Depois, algumas notas que gostava de ver respondidas pela organização e pelos meus camaradas envolvidos.
Andam por lá vários estudantes. A que título, com que pagamento? São voluntários? É uma espécie de pré-estágio para irem convivendo com estágios com trabalho, mas sem retribuição digna ou mesmo sem retribuição? Quem paga o Congresso? E o que pensam de reservar aos habilitados com cursos de comunicação social e afins o acesso a uma função decisiva para a democracia - como se ser jornalista dependesse de uma formação específica como as que se obtêm quando se estuda para médico, advogado ou engenheiro e não da capacidade de cumprir os dez pontos do seu código deontológico e de responder a seis perguntinhas simples e infantis: O Quê, Quem, Quando, Onde, Porquê, Como?
Querem que ser jornalista seja pertencer a um gueto, fora da sociedade, um grupo reprodutor dos tiques e escassas ideias da maioria dos professores e formadores da profissão? Limitar ainda mais o pluralismo de origem e de ideias, de uma profissão cujo acesso está absolutamente condicionado por critérios que entregam a decisão de quem entra e de quem fica aos donos do negócio e a quem o domina?
E que sentido faz misturar e sentar num mesmo painel, projectos digitais independentes, pertencentes a jornalistas, coisas interessantes e necessárias, mas de nicho, e que terão compreensíveis dificuldades de financiamento (saúde, Samuel; saúde Sofia), e projectos milionários, de orientação vulgar e habitual, apoiados por fortes e hegemónicos interesses económicos e comunicacionais, e cujas chefias e responsáveis têm há mais de uma década ampla presença nas televisões? Que comparação se pretende fazer? Que conclusões se espera tirar? Que paralelos de viabilidade se espera encontrar?
Por fim, a que título num congresso de tempo necessariamente limitado se convidam directores para um dos painéis? E a que título se convidam, para outro painel, os donos do negócio? E as agências de comunicação estarão noutro painel a fazer o quê?
Já não basta a todos conhecer o que os directores pensam da profissão, do jornalismo e dos seus critérios, através das decisões editoriais que diariamente evidenciam? Já não basta serem confundíveis com as administrações que têm feito do jornalismo e do seu produto o lugar que é? Já não basta ter de se ouvir, nas televisões, as opiniões desse clubístico círculo fechado?
Espantosa também a decisão de convidar as agências de comunicação para outro painel. O trabalho dos jornalistas é descondicionar os leitores. Levá-los a pensar e a criar convicções próprias. O trabalho das agências de comunicação é exactamente condicioná-los. Mas talvez o convite seja compreensível. Os jornalistas precisam de discutir assuntos como as suas próprias condições de trabalho, o tempo que têm para pensar e escrever as suas peças, discutir opções editoriais. Com as agências de comunicação tudo fica mais facilitado. Basta copiar e colar.

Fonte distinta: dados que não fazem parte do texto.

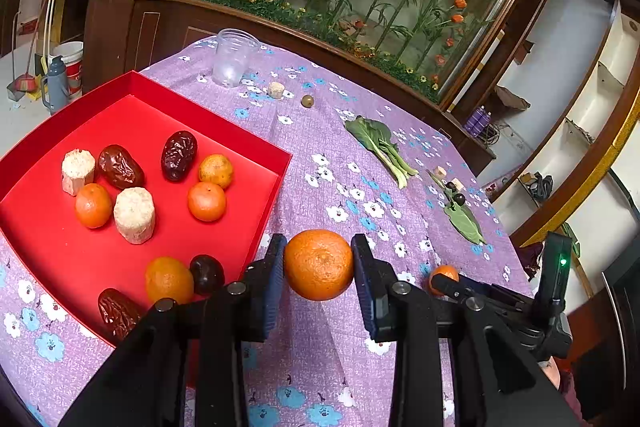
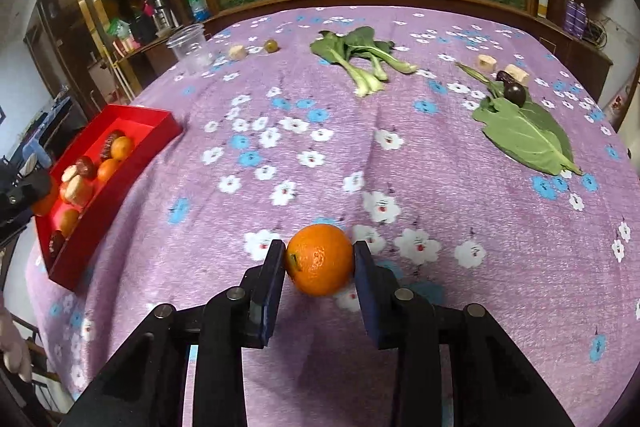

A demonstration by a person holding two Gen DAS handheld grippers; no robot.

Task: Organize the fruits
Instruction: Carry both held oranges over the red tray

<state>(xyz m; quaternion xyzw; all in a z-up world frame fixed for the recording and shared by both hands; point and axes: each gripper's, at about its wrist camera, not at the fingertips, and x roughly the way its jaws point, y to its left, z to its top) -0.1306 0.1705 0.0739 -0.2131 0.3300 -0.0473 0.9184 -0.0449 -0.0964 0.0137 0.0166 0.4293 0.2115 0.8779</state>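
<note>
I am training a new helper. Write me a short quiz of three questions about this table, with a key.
1. True or false: the cup stands outside the tray.
2. What does the left gripper hold? A. date B. orange C. cup
3. How many oranges lie in the tray?
Key: 1 true; 2 B; 3 four.

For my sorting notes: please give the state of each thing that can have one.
Left gripper: shut on a mandarin.
Right gripper: around an orange lying on the cloth.
Red box: open, partly filled.
Plastic cup: upright, looks empty.
</note>
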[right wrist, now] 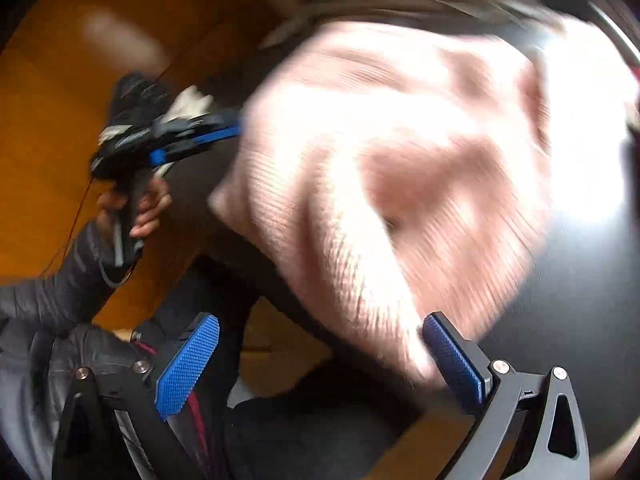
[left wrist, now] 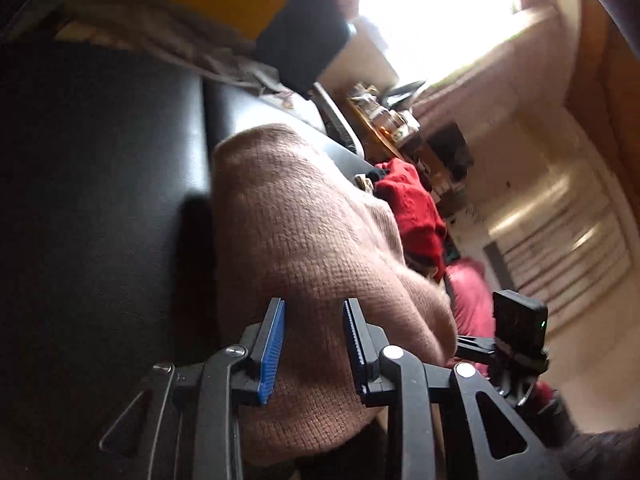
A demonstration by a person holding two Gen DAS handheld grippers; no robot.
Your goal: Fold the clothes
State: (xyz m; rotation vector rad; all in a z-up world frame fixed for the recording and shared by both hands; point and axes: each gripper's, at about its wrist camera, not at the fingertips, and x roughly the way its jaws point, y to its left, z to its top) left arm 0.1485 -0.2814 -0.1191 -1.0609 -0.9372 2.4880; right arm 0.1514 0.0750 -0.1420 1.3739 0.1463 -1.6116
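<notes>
Pink knit sweater (left wrist: 304, 240) lies bunched on a black table (left wrist: 100, 200), its length running away from the left gripper (left wrist: 314, 312). That gripper's jaws stand partly apart with nothing pinched, the knit just beyond. The right gripper (right wrist: 320, 344) gapes wide and empty, the blurred sweater just ahead.

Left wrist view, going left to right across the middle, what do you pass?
Black leather cushion → pinkish-brown knit sweater → red garment → pale slatted wall panel, blurred.
</notes>
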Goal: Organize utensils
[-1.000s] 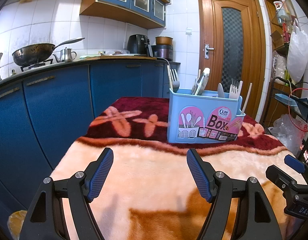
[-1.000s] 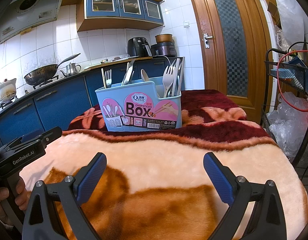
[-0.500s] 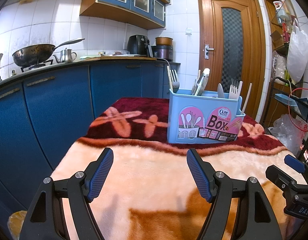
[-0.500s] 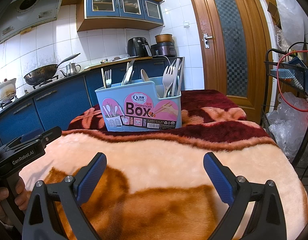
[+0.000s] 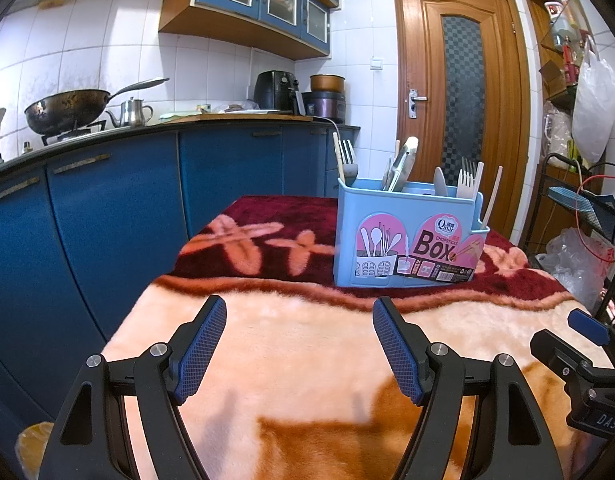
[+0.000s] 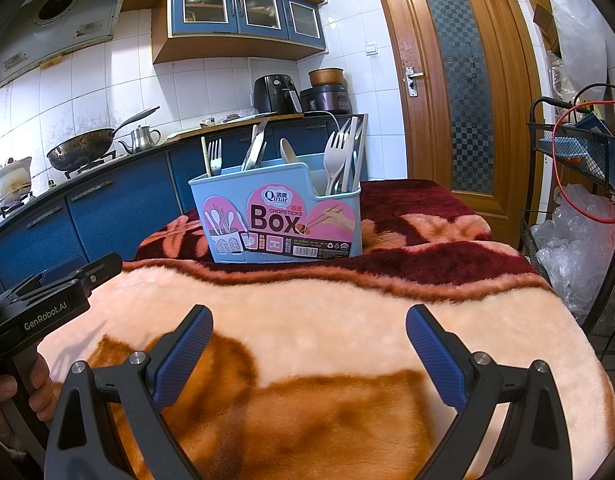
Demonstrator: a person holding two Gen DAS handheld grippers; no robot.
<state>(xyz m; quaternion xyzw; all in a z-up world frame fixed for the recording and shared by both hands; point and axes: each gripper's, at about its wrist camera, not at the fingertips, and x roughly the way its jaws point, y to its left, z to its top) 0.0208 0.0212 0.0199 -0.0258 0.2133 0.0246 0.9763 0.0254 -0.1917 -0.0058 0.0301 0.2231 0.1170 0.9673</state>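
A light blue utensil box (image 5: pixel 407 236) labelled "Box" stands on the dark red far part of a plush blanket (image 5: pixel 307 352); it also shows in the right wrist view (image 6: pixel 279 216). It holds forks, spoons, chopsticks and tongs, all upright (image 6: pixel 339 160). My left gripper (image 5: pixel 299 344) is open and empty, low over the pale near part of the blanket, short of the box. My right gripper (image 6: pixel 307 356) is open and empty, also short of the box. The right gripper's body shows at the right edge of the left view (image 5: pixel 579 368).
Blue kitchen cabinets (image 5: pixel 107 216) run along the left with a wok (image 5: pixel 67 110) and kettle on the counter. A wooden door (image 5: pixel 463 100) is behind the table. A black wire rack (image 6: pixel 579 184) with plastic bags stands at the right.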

E que sentido faz convidar os donos dos jornais para fechar o Congresso e responder à quase leninística questão “E agora?” O presente dos jornais, a falta de leitores e de credibilidade não se deve a eles? Às suas más decisões e escolhas materiais e pessoais? Ao modo como há décadas aumentam a precariedade, desfazem redacções e dificultam as condições do trabalho?

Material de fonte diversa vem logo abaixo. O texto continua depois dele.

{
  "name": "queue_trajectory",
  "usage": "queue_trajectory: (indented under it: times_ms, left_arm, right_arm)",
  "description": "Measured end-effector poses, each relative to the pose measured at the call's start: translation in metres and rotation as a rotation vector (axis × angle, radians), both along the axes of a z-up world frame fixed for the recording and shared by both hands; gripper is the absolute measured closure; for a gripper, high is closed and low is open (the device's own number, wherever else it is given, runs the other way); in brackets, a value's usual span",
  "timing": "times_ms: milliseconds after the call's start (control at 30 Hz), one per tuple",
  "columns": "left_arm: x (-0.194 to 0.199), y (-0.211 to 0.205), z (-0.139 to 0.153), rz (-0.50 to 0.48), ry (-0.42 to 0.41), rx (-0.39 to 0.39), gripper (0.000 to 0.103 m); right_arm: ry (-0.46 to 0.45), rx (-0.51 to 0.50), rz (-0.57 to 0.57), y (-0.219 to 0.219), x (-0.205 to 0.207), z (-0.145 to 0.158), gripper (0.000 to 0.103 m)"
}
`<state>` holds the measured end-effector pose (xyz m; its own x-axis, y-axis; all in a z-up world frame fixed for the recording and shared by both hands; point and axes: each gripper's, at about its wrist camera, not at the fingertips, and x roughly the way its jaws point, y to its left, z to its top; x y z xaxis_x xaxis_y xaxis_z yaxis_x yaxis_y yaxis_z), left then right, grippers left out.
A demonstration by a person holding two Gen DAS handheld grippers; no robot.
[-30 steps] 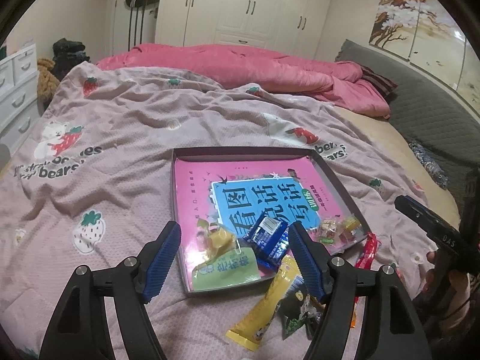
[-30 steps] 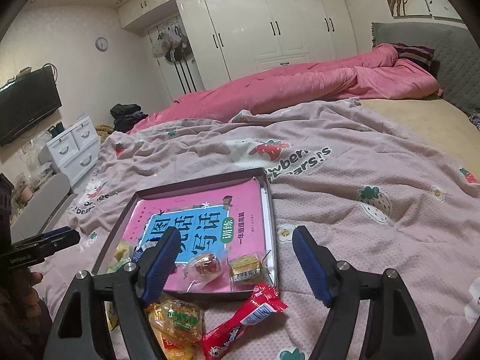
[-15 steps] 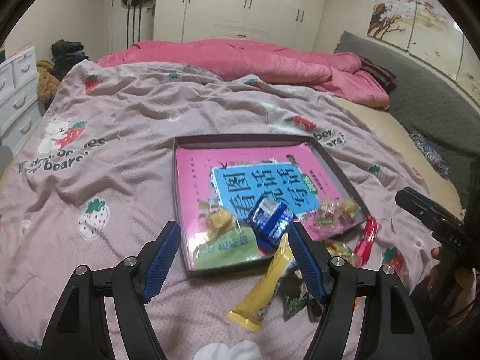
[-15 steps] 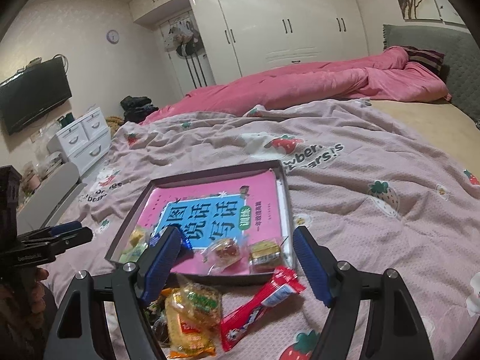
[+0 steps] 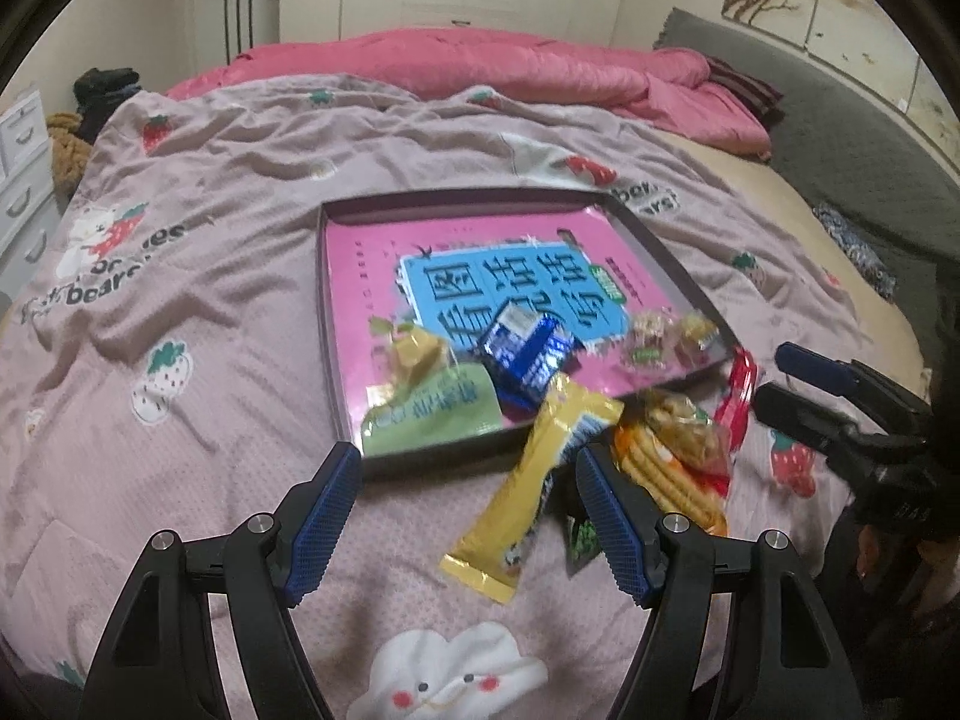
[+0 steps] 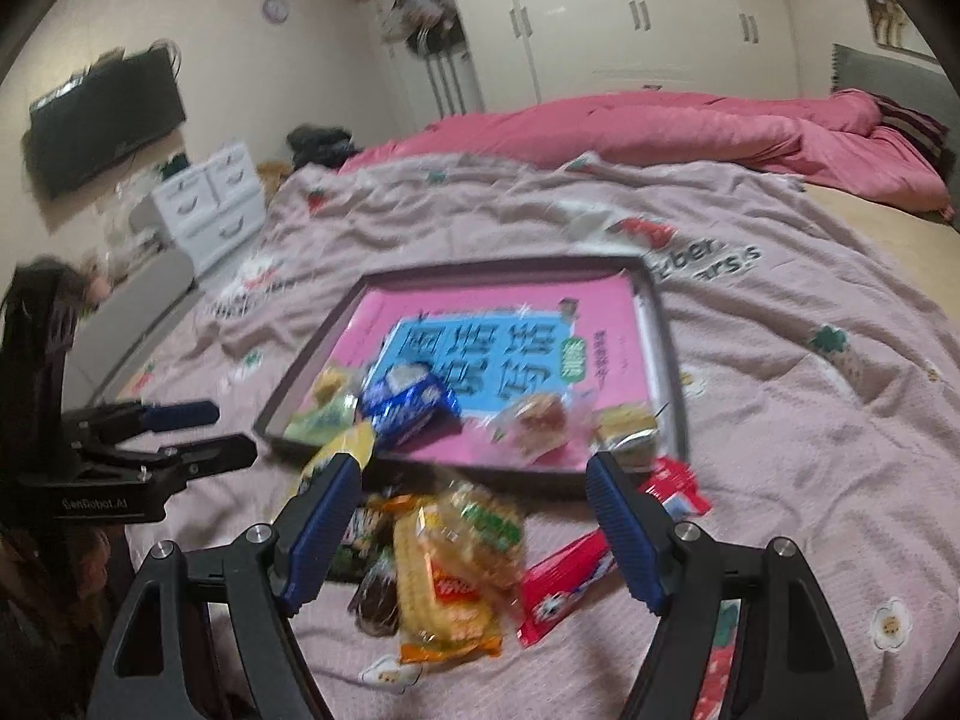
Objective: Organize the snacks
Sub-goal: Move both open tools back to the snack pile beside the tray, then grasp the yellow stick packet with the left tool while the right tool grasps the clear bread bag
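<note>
A dark-rimmed tray (image 5: 456, 198) lies on the bedspread with a pink and blue book inside. A blue pack (image 5: 525, 348), a green pack (image 5: 432, 414) and small candies (image 5: 648, 342) rest on the book. A long yellow pack (image 5: 534, 474) lies across the tray's near rim. Beside it on the bed are cracker packs (image 6: 456, 570) and a red pack (image 6: 576, 576). My left gripper (image 5: 468, 462) stands open above the near rim, holding nothing. My right gripper (image 6: 474, 468) hangs open over the cracker pile, touching nothing. Each gripper also shows in the other's view: right gripper (image 5: 771, 377), left gripper (image 6: 231, 432).
The pinkish strawberry-print bedspread (image 5: 180, 312) spreads all around the tray. A rumpled pink duvet (image 5: 480, 72) lies along the far side. White drawers (image 6: 210, 204) and a wall TV (image 6: 102, 120) are off to the left, and a grey padded surface (image 5: 852, 138) is on the right.
Both grippers have come closer and lower over the snacks beside the tray's near rim. The right one swung left, bringing the cracker pile between its fingers. Their jaws stay equally wide.
</note>
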<state>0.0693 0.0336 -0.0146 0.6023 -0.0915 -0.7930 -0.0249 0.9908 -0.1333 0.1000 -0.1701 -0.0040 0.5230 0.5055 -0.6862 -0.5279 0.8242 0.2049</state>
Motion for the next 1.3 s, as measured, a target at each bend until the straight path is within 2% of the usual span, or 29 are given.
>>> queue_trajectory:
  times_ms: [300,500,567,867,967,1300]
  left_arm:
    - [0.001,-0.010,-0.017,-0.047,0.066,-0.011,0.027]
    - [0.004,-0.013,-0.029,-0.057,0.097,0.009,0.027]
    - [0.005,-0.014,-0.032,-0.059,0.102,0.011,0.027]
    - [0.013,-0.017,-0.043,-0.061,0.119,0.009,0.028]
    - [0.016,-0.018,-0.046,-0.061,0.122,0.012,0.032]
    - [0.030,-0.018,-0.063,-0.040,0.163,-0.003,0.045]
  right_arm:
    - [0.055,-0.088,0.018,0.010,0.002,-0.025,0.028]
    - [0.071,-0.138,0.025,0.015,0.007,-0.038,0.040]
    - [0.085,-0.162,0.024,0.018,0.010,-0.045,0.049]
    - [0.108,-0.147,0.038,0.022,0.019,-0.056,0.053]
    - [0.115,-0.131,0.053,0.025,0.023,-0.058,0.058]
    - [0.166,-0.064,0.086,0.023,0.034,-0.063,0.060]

A que título de abrangência e de pluralismo se convidaram agências de comunicação, directores e donos de jornais? Coragem e saber era deixá-los à porta do São Jorge, onde os trabalhos decorrem. Para as suas opiniões os palcos não faltam. Coragem e saber era dar esse espaço e esse tempo a quem quisesse discutir as questões dos jornalistas, as condições de trabalho dos jornalistas e de produção das notícias. Afinal, o encontro, que não se realizava há quase duas dezenas de anos, como a organização vincou em todas as comunicações que me fez chegar, chama-se Congresso dos Jornalistas e não Congresso do Jornalismo.